Accélérer l’innovation technologique de l’Afrique

L’édition 2025 de l’Africa CEO Forum s’est tenue dans un contexte marqué par l’inflation des politiques protectionnistes à travers le monde, la réduction de l’aide au développement en faveur des pays pauvres ou en développement, et l’octroi des prêts à des taux très onéreux. L’occasion a permis à certaines entités africaines à l’instar d’Atlantic Financial Group (AFG) de dévoiler leurs ambitions pour le continent. Le directeur général de ladite société, Sionle Yeo, a souligné l’urgence d’investir dans des systèmes énergétiques hybrides pour réduire les coûts de la production, ainsi que la nécessité de renforcer l’intégration régionale afin de créer des économies d’échelle, ou encore l’enjeu de structurer des chaînes de valeur complètes, de l’extraction à la transformation.

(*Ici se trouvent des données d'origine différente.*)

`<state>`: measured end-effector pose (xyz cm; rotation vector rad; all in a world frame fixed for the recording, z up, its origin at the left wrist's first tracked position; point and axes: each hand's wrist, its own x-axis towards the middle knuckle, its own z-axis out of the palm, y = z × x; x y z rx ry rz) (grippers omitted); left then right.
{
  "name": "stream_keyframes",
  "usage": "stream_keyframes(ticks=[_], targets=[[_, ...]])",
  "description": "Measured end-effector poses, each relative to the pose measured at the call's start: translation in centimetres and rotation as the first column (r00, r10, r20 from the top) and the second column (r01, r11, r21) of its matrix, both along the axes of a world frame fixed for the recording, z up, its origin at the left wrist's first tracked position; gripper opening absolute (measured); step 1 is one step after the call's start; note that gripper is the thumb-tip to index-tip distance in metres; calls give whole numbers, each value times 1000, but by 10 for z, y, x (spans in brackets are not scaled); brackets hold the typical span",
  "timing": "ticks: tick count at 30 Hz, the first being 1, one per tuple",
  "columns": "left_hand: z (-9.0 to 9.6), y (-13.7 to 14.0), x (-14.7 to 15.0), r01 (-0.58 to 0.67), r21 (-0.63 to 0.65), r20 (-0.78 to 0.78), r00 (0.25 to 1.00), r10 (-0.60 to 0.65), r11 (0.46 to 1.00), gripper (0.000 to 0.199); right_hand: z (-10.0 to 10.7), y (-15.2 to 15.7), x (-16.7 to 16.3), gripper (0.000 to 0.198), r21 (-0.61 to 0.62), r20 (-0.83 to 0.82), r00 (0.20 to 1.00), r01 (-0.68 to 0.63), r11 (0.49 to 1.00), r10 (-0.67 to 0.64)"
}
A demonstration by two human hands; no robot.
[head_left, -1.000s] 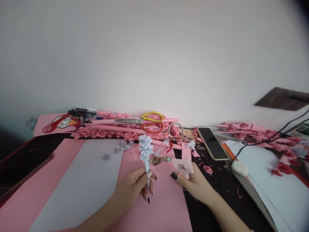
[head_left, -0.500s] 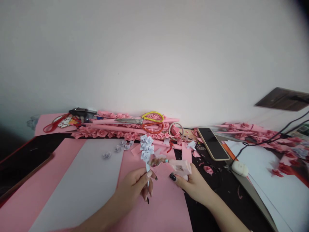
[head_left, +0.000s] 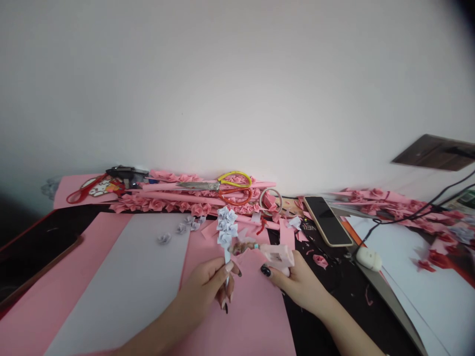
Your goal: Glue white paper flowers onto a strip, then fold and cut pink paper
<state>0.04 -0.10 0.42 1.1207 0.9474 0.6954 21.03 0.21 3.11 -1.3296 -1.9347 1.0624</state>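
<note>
Two grips, both closed: left hand [head_left: 210, 277] pinching white flower stem [head_left: 227, 257]; right hand [head_left: 300, 284] around one pale bottle [head_left: 278, 255], nozzle [head_left: 243, 247] just right of stem, contact unclear; oversqueezing might smear its blooms [head_left: 226, 227]; beyond stem, one scissors [head_left: 234, 188]; rightward, one phone [head_left: 328, 221]; leftward, at least four loose flowers [head_left: 164, 239].

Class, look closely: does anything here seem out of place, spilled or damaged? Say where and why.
Mostly clutter: pink scraps litter the dark surface beside the right hand, near one loose flower, and the scissors lie atop the pink flowers, which they might crush. No spill shows.
</note>
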Motion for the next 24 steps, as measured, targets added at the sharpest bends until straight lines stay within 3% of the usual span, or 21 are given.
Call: stream_keyframes(ticks=[13,24], targets=[[-1,2,0,-6,-9,39,999,6,1000,33,0,0,1,32,-42,20,1000,14,999,-13],[2,0,-2,-1,10,36,999,0,1000,31,2,0,-1,32,38,-5,1000,11,999,-11]])
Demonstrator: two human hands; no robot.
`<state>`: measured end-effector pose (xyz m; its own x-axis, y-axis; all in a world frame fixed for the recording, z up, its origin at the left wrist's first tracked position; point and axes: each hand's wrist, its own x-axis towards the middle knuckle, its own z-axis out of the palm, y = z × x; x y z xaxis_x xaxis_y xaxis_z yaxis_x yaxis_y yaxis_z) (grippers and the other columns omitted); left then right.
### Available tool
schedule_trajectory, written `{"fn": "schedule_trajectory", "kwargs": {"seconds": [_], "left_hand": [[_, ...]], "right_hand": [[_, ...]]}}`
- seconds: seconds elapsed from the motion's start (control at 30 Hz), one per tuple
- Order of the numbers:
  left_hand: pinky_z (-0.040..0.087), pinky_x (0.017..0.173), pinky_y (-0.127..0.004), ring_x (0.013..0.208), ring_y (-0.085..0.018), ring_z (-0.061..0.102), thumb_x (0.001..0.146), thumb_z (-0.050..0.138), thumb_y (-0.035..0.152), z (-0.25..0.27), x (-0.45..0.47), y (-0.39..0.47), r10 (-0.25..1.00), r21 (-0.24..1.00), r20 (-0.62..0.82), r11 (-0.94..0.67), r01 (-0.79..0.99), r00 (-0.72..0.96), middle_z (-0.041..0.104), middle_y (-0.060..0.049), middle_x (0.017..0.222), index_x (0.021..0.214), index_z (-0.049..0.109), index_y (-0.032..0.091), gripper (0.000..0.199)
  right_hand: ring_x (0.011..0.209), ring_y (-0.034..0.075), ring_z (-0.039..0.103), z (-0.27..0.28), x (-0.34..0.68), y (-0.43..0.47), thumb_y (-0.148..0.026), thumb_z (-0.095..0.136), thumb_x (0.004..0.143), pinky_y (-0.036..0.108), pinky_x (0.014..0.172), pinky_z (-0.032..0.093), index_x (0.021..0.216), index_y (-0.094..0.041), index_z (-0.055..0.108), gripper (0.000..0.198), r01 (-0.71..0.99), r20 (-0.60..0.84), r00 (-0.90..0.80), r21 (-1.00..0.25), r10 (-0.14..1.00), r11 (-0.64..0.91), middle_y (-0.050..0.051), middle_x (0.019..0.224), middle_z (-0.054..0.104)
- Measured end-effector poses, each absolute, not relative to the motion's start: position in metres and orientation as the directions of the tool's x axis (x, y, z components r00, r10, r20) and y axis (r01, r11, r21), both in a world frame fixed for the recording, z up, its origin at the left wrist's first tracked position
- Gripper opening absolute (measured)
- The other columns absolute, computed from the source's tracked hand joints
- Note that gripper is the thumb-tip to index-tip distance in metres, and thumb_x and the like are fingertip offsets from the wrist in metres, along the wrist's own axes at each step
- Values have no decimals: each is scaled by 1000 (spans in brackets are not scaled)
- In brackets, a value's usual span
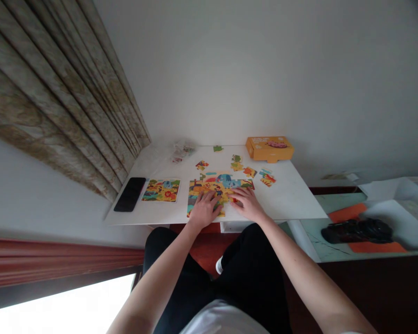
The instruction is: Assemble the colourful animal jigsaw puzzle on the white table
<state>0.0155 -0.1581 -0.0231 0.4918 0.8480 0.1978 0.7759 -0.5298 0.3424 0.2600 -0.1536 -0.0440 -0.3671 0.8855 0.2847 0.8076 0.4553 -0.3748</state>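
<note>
Dim, soft light; near-left of the table [296, 202], a white patch [62, 306] glares (detail burnt out). Lens distortion stretches the curtain [61, 79] left of the table; the puzzle [197, 187] seems slightly blurred.

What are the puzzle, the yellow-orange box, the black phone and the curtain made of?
Puzzle: probably printed cardboard; its pieces look flat, with knobbly cut edges.
Box: likely thin card, with crisp folded edges and a flap at the front.
Phone: its face looks like smooth, dark glass, perhaps plastic.
Curtain: cloth, hanging in folds with a pattern; which fibre, I can't tell.
</note>
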Motion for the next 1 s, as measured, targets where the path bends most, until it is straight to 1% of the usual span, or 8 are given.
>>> {"fn": "schedule_trajectory", "kwargs": {"seconds": [0.27, 0.4, 0.47, 0.57, 0.67, 0.73, 0.83, 1.0], "left_hand": [[30, 127, -52, 143, -30, 53, 104, 53, 38, -26, 16, -159, 840, 298, 207, -542, 786, 501, 61, -12, 150, 141, 65, 29, 40], [31, 126, -55, 143, -32, 52, 104, 52, 37, -23, 19, -157, 838, 253, 180, -545, 799, 515, 60, -14, 150, 141, 65, 25, 41], [30, 126, -56, 144, -32, 52, 104, 53, 38, -21, 19, -153, 828, 256, 160, -561, 787, 538, 59, -15, 152, 143, 63, 24, 43], [23, 130, -55, 149, -29, 46, 103, 54, 42, -20, 19, -144, 773, 272, 135, -631, 727, 620, 54, -13, 158, 150, 57, 25, 49], [17, 131, -56, 155, -29, 38, 103, 55, 49, -23, 18, -137, 736, 271, 98, -668, 693, 670, 48, -11, 163, 155, 51, 27, 57], [14, 131, -58, 157, -31, 35, 103, 53, 52, -26, 18, -136, 738, 261, 78, -665, 700, 671, 44, -12, 166, 158, 48, 26, 61], [13, 131, -58, 157, -29, 35, 105, 47, 53, -29, 18, -136, 739, 234, 79, -666, 708, 669, 42, -10, 167, 160, 45, 28, 60], [17, 132, -56, 156, -27, 37, 107, 41, 53, -33, 19, -134, 755, 158, 73, -654, 740, 651, 44, -7, 167, 160, 44, 29, 58]], "right_hand": [[137, 33, 57, -47, 259, -155, -26, 63, 96, 67, 120, 33, 123, -33, 76, 31, 807, 304, -356, -376, 883, 455, 5, 142, 69], [135, 31, 58, -46, 260, -154, -26, 60, 96, 63, 121, 34, 123, -30, 75, 31, 792, 343, -327, -410, 881, 453, 7, 141, 69], [131, 30, 61, -46, 263, -153, -24, 58, 96, 59, 119, 38, 122, -27, 75, 31, 795, 399, -240, -442, 885, 416, 9, 136, 71], [122, 29, 65, -48, 270, -152, -17, 53, 92, 53, 113, 45, 114, -22, 76, 33, 827, 453, -36, -487, 891, 281, 11, 126, 74], [114, 29, 68, -53, 277, -152, -12, 48, 90, 48, 106, 50, 110, -21, 76, 36, 847, 436, 127, -515, 891, 131, 12, 118, 76], [110, 28, 69, -57, 279, -151, -14, 48, 91, 46, 103, 52, 110, -21, 76, 34, 846, 418, 170, -527, 892, 85, 12, 117, 77], [113, 29, 69, -62, 278, -149, -19, 53, 93, 47, 106, 50, 111, -21, 77, 30, 850, 416, 129, -514, 900, 116, 12, 120, 77], [122, 31, 65, -68, 274, -141, -21, 54, 96, 53, 111, 44, 108, -23, 79, 28, 852, 433, 37, -485, 901, 198, 12, 126, 75]]}}
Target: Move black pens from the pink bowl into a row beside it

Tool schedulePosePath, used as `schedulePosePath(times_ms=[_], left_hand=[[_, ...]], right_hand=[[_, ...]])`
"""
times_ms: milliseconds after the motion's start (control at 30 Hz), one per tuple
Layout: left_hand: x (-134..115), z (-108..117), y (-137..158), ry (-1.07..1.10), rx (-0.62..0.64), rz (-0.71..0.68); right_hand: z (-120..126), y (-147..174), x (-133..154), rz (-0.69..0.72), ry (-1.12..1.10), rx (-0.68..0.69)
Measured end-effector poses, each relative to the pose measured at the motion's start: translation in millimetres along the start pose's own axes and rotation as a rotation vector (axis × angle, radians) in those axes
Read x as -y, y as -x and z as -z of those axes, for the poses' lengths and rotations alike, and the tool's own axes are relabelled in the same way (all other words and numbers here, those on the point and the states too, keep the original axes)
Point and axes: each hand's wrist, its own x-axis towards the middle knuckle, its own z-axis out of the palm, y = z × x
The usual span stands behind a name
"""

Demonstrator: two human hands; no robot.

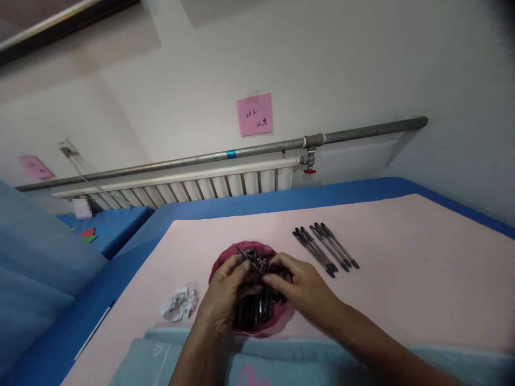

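Note:
Above a round dark-pink basket (219, 261), both hands meet on a slim dark pen (250, 259), its pointed end aimed up and left. My left hand (227, 281) pinches it near the point. My right hand (300, 276) is closed at the other end, where the fingers hide some of the pen. Loose dark pen parts (257, 311) fill the basket under the hands. To the right lie several black-capped pens (324, 246), side by side and slanting on the pink tabletop.
A crumpled white paper (180, 304) lies left of the basket on the pink sheet (422, 268), which covers a blue table (257, 206). A thin white stick (94, 331) rests at the left edge. Light-blue cloth (169, 351) is at the front. A radiator (219, 186) and pipe stand behind.

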Motion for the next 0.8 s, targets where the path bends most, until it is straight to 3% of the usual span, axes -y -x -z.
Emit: schedulePosePath(times_ms=[133,233,367,533,800], left_hand=[[-8,5,-3,0.109,-0.149,-0.08],[-10,7,-3,0.123,-0.141,-0.084],[-10,4,-3,0.127,-0.118,-0.075],[-12,2,-2,0.109,-0.12,-0.069],[-9,0,-2,0.089,-0.158,-0.082]], right_hand=[[19,-10,-9,0.027,0.242,-0.143],[23,-13,-17,0.035,0.454,-0.014],[15,-7,-18,0.036,0.579,0.15],[6,-1,-7,0.012,0.639,0.202],[-1,-4,-3,-0.149,0.674,0.283]])
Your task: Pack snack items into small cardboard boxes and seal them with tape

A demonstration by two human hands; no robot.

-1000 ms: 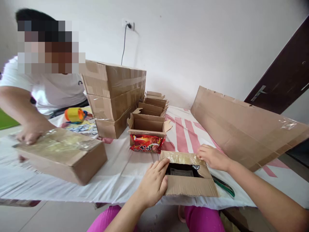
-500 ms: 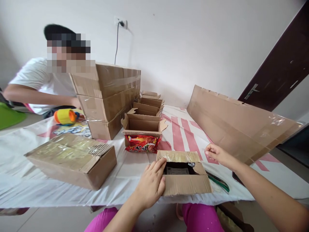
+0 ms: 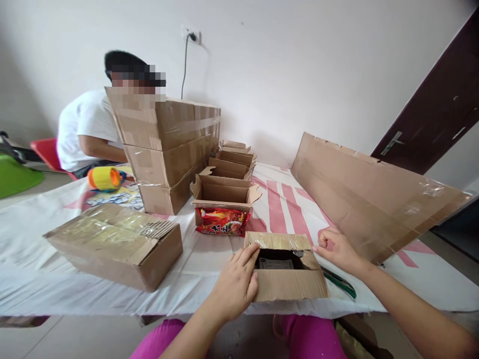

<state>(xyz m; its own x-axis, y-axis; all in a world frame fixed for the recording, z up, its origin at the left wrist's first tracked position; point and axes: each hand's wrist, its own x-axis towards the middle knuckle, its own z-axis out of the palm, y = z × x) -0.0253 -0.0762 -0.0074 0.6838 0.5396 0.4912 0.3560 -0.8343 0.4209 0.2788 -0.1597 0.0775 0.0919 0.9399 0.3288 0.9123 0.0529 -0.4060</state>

Au cours d’un panel consacré à l’essor de l’industrie lourde africaine, il n’a pas caché sa vision ambitieuse pour une industrie africaine innovante, résiliente et tournée vers la souveraineté. Le DGA d’AFG pense qu’il faut accélérer l’intégration du deep tech dans les industries traditionnelles africaines et de l’innovation technologique  dans les stratégies de croissance en créant des passerelles entre le monde de la finance et celui des startups technologiques.